Frage: Bruder Jürgen Neitzert, 2019 jährt sich die Begegnung Ihres Ordensgründers Franz von Assisi und dem Sultan al-Kamil zum 800. Mal. Was genau geschah damals?
Bruder Jürgen Neitzert: Franziskus wollte der ganzen Schöpfung und allen Menschen das Evangelium bringen. 1219 machte er sich mit dem Schiff auf nach Akko im Heiligen Land. Von dort fuhr er weiter nach Damiette an der Nordküste Ägyptens, wo die Kreuzfahrer waren. Als junger Mann hatte Franziskus selbst im Militär gedient und die Leiden des Krieges am eigenen Leib gespürt. Deshalb wandte er sich ab von jeglichem kriegerischen Bemühen. Franz kam also in das Lager der Kreuzfahrer, sah deren Lebensweise, die er für schlecht befand und prophezeite ihnen ihre Niederlage.

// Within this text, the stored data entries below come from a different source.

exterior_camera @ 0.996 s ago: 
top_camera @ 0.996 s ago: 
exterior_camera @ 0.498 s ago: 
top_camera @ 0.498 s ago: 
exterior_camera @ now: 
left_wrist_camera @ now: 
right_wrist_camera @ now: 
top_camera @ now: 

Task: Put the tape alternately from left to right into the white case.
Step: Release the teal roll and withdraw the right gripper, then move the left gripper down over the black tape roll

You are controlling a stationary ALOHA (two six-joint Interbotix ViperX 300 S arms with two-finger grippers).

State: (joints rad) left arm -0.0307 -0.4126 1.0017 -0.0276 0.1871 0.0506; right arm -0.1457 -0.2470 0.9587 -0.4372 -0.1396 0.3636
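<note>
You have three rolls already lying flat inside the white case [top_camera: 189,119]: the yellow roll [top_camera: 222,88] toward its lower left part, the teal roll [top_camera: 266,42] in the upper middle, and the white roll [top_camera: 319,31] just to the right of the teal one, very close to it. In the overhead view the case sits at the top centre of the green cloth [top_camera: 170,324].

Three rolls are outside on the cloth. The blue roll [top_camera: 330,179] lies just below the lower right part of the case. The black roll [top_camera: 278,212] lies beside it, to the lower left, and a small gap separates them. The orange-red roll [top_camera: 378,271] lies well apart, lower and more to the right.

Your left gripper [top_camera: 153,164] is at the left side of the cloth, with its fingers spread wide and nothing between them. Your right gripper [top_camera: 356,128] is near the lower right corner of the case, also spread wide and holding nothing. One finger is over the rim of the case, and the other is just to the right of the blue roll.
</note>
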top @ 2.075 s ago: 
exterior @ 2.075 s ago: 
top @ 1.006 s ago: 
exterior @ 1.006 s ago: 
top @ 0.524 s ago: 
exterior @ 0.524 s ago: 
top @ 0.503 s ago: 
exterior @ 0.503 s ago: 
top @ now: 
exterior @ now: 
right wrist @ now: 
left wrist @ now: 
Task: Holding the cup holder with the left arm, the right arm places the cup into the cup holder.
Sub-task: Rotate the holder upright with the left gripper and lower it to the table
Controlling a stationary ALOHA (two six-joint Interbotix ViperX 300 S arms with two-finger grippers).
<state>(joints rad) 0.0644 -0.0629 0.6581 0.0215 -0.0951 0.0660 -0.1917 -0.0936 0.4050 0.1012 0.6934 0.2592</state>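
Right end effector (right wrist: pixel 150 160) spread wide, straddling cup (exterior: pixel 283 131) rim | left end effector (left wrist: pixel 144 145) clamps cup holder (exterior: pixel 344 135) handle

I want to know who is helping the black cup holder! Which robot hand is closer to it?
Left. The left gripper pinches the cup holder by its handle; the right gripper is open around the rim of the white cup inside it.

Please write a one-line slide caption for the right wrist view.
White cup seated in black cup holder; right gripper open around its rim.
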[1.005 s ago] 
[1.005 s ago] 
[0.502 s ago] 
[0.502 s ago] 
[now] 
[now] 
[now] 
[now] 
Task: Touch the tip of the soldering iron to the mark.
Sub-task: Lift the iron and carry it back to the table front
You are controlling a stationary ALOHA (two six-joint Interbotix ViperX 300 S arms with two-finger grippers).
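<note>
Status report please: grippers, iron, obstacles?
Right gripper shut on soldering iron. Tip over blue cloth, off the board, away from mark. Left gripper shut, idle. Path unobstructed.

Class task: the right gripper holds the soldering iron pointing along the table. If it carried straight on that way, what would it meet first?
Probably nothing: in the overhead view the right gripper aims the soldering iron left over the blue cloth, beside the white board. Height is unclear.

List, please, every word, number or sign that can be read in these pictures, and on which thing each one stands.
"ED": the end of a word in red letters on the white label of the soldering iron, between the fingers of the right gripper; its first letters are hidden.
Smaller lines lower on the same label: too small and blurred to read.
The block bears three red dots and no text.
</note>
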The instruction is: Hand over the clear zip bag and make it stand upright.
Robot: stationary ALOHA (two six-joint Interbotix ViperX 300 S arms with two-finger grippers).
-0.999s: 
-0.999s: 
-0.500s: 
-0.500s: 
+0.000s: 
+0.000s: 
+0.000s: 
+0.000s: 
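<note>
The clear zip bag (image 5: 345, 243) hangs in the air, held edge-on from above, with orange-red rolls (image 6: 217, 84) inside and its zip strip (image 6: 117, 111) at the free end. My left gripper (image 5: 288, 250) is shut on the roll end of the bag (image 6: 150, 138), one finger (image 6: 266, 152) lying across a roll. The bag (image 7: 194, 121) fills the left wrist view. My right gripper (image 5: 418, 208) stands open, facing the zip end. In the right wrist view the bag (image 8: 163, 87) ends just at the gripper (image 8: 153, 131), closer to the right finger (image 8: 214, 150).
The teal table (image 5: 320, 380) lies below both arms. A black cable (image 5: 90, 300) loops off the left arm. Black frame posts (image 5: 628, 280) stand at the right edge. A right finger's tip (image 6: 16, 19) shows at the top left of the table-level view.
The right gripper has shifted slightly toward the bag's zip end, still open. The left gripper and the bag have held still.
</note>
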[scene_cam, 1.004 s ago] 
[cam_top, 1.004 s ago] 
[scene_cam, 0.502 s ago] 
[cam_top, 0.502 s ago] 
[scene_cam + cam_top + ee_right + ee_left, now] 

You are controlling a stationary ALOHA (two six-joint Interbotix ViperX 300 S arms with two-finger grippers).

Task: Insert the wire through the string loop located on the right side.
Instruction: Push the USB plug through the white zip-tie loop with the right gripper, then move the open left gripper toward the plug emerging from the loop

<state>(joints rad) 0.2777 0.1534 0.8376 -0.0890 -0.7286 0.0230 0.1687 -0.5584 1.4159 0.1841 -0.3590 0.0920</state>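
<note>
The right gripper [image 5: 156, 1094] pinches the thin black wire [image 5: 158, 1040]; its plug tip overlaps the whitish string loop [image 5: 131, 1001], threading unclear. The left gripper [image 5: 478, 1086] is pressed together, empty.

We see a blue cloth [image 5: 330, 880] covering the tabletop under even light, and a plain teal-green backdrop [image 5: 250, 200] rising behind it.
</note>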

Nahe Damiette war ein Feldlager, in dem sich der Sultan von Ägypten, al-Malik al-Kamil, aufhielt. Franz wollte zu ihm, wohl um ihn zu bekehren – damals gab es noch keinen interreligiösen Dialog. Doch er stellte fest, dass die Menschen dort gläubig waren, zu Gott beteten, dass der Sultan ein frommer Mensch war. Der Sultan wiederum war den Christen gegenüber sehr gewogen, hatte in seinem Reich mit den Kopten viele Christen. Insofern war es für den Sultan nicht ungewöhnlich, dass er mit einem christlichen Mönch wie Franziskus zu tun hatte. Er hatte den Kreuzfahrern viele Friedensangebote gemacht und erwartete vielleicht, dass Franziskus kam, um Frieden zu bringen. Und obwohl die Erwartungen beider nicht erfüllt wurden, wurde Franziskus während der drei Wochen Aufenthalt in dem Lager gut aufgenommen. Wir gehen davon aus, dass er davon Impulse mitgetragen hat.